Should backward() function be in the loop of epoch or batch?

whj123 · December 26, 2019, 6:08pm

When training nn models using Pytorch, is there a difference regarding where we place the backward method? For example, which one of below is correct?

Calculate gradient across the batch:

for e in range(epochs):
    for i in batches_list:
        out = nn_model(i)
        loss = loss_function(out, actual)
        loss_sum += loss.item()
        lstm.zero_grad()
        loss.backward()
        optimizer.step()
loss_list.append(loss_sum / num_train_obs)

Calculate gradient across the epoch:

for e in range(epochs):
    for i in batches_list:
        out = nn_model(i)
        loss = loss_function(out, actual)
        loss_sum += loss.item()
    lstm.zero_grad()
    loss_sum.backward()
    optimizer.step()     
loss_list.append(loss_sum / num_train_obs)

crowsonkb · December 26, 2019, 6:33pm

The former is correct.

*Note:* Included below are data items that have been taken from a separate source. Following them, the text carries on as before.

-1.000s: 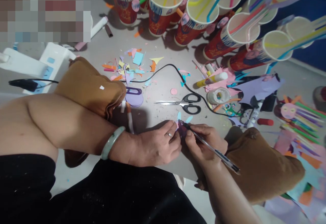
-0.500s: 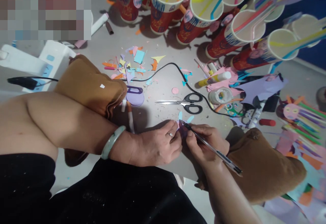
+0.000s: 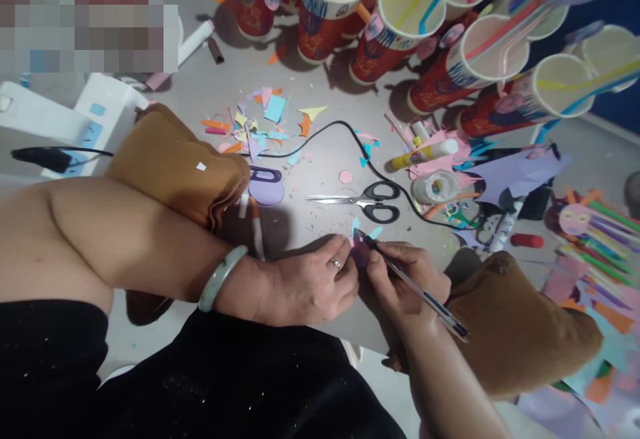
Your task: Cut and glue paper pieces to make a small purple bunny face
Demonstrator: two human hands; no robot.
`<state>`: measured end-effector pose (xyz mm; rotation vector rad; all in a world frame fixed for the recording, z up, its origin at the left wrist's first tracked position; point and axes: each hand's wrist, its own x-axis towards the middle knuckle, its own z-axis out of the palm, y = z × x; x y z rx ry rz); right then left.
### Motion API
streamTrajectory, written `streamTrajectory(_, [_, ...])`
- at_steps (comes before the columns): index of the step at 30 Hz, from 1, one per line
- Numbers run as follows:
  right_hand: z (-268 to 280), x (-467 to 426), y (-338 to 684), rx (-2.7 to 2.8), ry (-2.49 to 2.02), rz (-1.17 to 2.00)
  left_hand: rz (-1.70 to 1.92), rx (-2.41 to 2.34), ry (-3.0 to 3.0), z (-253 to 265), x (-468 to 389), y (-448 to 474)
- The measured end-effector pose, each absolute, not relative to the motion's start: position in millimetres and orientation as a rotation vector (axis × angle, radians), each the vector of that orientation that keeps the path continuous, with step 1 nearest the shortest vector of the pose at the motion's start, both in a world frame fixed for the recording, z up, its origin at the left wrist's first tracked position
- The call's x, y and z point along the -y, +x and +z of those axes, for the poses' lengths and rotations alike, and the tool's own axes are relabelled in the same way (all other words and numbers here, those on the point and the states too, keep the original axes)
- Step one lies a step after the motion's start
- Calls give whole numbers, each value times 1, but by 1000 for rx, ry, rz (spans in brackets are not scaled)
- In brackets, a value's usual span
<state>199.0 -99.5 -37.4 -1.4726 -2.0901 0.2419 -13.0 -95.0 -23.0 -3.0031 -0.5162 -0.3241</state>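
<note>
A clear-barrelled pen (image 3: 417,287) with a black tip end is gripped in my right hand (image 3: 407,279), its point over a small paper cutout. The cutout (image 3: 359,251) is purple and pink, with light-blue paper strips sticking out at its top. My left hand (image 3: 315,282), with a ring and a jade bangle, is closed at the cutout's left edge and pins it to the table; the fingertips partly hide it. Just beyond the hands lie black-handled scissors (image 3: 357,200), blades pointing left. A pink paper disc (image 3: 345,176) is behind them.
Red paper cups (image 3: 320,26) with coloured straws line the far side. Paper scraps (image 3: 260,119) and a black cord (image 3: 340,122) lie mid-table. Brown cushions (image 3: 170,159) sit by both arms. A glue stick (image 3: 425,154), a clear tape roll (image 3: 436,188) and bundled straws (image 3: 610,239) are at right.
The pen tip has shifted slightly up over the cutout, and its rear end has moved a little left. The view has tilted slightly; both hands stay in place.
</note>
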Motion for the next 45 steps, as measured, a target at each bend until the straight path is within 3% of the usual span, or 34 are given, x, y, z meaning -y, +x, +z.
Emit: streamTrajectory(45, [-43,102,205,2057,-1481,276,-341,527,-3004,-25,96,-13])
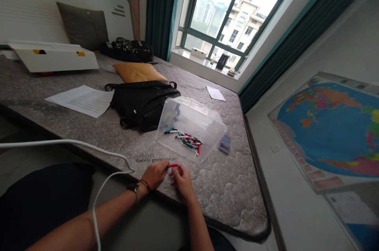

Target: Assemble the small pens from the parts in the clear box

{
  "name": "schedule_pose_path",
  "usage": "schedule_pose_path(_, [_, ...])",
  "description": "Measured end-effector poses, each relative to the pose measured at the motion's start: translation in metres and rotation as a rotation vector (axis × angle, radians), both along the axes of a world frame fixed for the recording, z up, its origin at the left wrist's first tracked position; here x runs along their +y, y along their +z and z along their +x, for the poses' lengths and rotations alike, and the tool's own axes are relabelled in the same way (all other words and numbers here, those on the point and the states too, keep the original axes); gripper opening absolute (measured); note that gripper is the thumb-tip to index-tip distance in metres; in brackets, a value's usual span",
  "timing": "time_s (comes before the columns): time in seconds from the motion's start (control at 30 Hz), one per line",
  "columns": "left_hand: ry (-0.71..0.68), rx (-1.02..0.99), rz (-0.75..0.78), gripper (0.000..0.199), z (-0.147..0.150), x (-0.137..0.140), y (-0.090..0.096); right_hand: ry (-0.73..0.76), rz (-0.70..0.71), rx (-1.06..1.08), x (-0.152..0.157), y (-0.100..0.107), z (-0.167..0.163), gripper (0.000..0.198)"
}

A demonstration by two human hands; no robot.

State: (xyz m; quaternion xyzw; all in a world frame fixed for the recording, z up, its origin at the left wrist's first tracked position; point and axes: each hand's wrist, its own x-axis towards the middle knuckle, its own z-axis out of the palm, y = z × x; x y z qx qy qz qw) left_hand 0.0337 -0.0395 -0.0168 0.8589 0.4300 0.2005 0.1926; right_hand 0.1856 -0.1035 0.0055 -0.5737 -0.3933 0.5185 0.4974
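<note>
A red pen [173, 165] with a dark end lies level between my two hands, above the near edge of the mattress. My left hand [156, 173] is closed on its dark left end. The fingers of my right hand [181, 182] pinch the red end, and some of them are curled out of sight. Just beyond my hands, a clear plastic bin [204, 158] stands tilted toward me on the mattress. Several pens [189, 140] in red, black, white and teal lie loosely piled inside it.
A black backpack [142, 105] lies left of the bin, with printed paper [84, 101] and an orange cushion [139, 72] near it. A white cable [97, 151] loops over my left forearm. Right of the bin is a blurred patch [224, 144]. The mattress [231, 191] ends close to me.
</note>
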Motion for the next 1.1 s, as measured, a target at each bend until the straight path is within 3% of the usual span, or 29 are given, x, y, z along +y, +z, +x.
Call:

The latter will compute the gradient for the last minibatch only.

whj123 · December 26, 2019, 6:35pm

Thanks @crowsonkb . I think I had a typo in the second code. The backward() should be based on loss_sum, not loss. In this case, would your opinion still hold?

crowsonkb · December 26, 2019, 6:50pm

To accumulate gradients across an entire epoch, try something along the lines of the following code:

for e in range(epochs):
    optimizer.zero_grad()
    for i in batches_list:
        out = nn_model(i)
        loss = loss_function(out, actual)
        loss.backward()
        loss_sum += loss.item()
    optimizer.step()     
    loss_list.append(loss_sum / num_train_obs)

whj123 · December 26, 2019, 8:31pm

I guess your pseudocode and my second code are both correct in terms of accumulating gradients across the entire epoch? @crowsonkb

crowsonkb · December 26, 2019, 11:06pm

I think your second code will need loss_sum += loss instead of loss.item() to work at all? I think mine may be more efficient, allowing the intermediate computational graph for each batch to be freed at the end of each batch, by the loss.backward() call. Though someone with more experience with autograd might want to chime in here.

ptrblck · December 27, 2019, 4:09am

Your explanation is correct and @albanD posted some examples in this post a while ago.